Feedback Motion Planning for Long-Range Autonomous Underwater Vehicles

TL;DR

This paper introduces a feedback motion planning method for long-range autonomous underwater vehicles that adaptively guides the vehicle through dynamic ocean environments, reducing energy use and accounting for uncertainties.

Contribution

It presents a novel feedback planning approach combining ocean models and vehicle kinematics for adaptive, energy-efficient navigation in uncertain underwater conditions.

Findings

Effective in dynamic ocean environments

Reduces vehicle energy consumption

Validated with actual ocean model data

Abstract

Ocean ecosystems have spatiotemporal variability and dynamic complexity that require a long-term deployment of an autonomous underwater vehicle for data collection. A new long-range autonomous underwater vehicle called Tethys is adapted to study different oceanic phenomena.
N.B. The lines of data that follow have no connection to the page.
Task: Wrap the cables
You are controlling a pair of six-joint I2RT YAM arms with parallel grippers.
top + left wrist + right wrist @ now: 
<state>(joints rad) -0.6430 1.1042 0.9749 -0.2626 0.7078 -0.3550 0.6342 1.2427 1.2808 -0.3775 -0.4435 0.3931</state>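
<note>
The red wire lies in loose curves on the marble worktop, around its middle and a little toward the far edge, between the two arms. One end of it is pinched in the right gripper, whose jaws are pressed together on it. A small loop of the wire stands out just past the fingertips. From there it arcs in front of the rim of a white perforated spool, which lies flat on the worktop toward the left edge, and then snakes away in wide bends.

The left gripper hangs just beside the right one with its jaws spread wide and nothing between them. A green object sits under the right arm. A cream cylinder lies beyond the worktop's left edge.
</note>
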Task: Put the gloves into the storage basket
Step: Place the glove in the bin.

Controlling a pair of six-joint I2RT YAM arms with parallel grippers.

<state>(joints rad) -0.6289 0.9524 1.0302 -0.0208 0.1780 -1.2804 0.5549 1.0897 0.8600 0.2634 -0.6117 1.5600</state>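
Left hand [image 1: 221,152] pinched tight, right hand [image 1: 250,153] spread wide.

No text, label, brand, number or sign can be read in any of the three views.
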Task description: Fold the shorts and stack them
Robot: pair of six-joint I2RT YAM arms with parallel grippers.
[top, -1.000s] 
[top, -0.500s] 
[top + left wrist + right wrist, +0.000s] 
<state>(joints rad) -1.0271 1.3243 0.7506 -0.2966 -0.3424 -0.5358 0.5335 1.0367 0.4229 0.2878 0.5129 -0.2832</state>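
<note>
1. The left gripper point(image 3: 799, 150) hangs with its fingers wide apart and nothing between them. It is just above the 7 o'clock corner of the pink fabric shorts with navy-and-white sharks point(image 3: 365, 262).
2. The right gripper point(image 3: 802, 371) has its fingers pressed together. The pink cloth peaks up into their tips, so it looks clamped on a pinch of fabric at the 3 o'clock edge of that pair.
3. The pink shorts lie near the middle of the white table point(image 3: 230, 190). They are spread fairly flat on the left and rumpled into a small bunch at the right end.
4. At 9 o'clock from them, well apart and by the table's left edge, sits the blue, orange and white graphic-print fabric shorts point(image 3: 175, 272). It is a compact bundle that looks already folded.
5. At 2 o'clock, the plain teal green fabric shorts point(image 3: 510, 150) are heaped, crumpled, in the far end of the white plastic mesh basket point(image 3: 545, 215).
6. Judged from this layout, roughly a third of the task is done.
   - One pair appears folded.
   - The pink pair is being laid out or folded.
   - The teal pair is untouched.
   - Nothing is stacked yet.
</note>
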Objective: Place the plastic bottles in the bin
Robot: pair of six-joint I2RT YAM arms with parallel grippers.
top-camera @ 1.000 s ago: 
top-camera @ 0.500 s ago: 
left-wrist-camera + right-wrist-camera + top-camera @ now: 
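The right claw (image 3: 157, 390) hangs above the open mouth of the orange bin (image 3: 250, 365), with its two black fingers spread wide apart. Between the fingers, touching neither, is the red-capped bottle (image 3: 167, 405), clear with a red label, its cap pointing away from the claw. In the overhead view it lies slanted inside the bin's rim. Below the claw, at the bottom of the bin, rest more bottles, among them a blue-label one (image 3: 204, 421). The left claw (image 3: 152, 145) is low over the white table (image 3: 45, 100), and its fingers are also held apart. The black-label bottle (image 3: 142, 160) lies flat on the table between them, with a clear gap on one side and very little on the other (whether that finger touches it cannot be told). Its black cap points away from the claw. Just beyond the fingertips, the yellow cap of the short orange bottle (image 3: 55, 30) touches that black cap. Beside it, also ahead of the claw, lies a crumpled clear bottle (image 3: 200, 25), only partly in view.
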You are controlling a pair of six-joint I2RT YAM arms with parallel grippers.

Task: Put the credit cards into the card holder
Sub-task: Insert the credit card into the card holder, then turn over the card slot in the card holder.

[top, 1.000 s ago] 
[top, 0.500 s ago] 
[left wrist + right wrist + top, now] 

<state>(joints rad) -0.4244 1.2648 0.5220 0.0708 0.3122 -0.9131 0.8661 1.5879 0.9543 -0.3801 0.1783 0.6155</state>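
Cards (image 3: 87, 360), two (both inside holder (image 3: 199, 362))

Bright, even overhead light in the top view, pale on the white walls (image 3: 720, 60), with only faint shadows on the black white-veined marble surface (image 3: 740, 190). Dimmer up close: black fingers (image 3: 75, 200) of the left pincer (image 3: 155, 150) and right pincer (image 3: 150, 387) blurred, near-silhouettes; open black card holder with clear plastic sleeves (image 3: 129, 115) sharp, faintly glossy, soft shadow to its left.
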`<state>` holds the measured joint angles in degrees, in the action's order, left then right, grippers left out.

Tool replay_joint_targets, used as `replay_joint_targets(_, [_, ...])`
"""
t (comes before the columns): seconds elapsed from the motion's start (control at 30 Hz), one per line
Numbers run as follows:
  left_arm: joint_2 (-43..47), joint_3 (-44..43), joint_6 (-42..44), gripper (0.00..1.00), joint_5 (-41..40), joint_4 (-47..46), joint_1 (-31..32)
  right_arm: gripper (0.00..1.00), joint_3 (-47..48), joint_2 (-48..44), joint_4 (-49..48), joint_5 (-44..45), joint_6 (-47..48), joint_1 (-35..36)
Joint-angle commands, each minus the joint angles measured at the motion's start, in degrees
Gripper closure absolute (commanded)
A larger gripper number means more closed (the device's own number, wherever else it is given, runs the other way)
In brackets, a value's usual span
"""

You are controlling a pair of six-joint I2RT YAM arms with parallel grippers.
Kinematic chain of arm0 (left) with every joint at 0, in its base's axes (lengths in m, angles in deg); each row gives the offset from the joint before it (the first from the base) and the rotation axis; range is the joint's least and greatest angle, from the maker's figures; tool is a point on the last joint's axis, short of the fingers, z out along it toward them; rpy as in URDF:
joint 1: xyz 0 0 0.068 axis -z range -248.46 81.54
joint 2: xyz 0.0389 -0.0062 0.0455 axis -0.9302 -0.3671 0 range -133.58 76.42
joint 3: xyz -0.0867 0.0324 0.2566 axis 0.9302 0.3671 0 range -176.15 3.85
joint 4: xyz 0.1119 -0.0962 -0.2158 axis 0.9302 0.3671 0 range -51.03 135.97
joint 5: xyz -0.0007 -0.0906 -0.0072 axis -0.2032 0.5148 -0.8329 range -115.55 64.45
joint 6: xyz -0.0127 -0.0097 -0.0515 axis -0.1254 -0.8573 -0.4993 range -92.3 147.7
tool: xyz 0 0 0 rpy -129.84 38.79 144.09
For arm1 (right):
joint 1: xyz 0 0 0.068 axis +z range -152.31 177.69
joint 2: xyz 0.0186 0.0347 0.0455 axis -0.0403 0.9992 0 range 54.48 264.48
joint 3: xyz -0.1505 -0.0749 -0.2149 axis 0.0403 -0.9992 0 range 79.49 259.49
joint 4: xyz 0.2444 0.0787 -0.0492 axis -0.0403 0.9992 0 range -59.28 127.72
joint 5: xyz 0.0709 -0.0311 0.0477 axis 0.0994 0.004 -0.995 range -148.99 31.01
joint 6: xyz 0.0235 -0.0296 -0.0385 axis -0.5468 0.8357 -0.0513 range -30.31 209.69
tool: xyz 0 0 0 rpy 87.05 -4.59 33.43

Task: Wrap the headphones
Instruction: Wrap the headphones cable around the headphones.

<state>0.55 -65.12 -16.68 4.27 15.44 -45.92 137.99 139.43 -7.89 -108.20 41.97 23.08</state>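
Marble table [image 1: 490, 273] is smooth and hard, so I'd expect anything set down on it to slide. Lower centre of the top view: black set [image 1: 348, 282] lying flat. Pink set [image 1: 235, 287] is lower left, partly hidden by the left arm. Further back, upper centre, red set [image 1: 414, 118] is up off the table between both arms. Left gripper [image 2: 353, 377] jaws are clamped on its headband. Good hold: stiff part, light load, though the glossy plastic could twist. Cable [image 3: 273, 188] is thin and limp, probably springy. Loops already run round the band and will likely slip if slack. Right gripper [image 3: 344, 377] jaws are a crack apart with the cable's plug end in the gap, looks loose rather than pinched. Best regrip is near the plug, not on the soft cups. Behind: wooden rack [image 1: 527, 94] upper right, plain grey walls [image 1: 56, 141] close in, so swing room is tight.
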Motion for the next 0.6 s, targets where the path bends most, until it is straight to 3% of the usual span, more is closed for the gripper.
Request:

Additionally, an ocean environment has external forces and moments along with changing water currents which are generally not considered in a vehicle kinematic model. In this scenario, it is not enough to generate a simple trajectory from an initial location to a goal location in an uncertain ocean as the vehicle can deviate from its intended trajectory. As such, we propose to compute a feedback plan that adapts the vehicle trajectory in the presence of any modeled or unmodeled uncertainties. In this work, we present a feedback motion planning method for the Tethys vehicle by combining a predictive ocean model and its kinematic modeling. Given a goal location, the Tethys kinematic model, and the water flow pattern, our method computes a feedback plan for the vehicle in a dynamic ocean environment that reduces its energy consumption. The computed feedback plan provides the optimal action for the Tethys vehicle to take from any location of the environment to reach the goal location considering its orientation. Our results based on actual ocean model prediction data demonstrate the applicability of our method.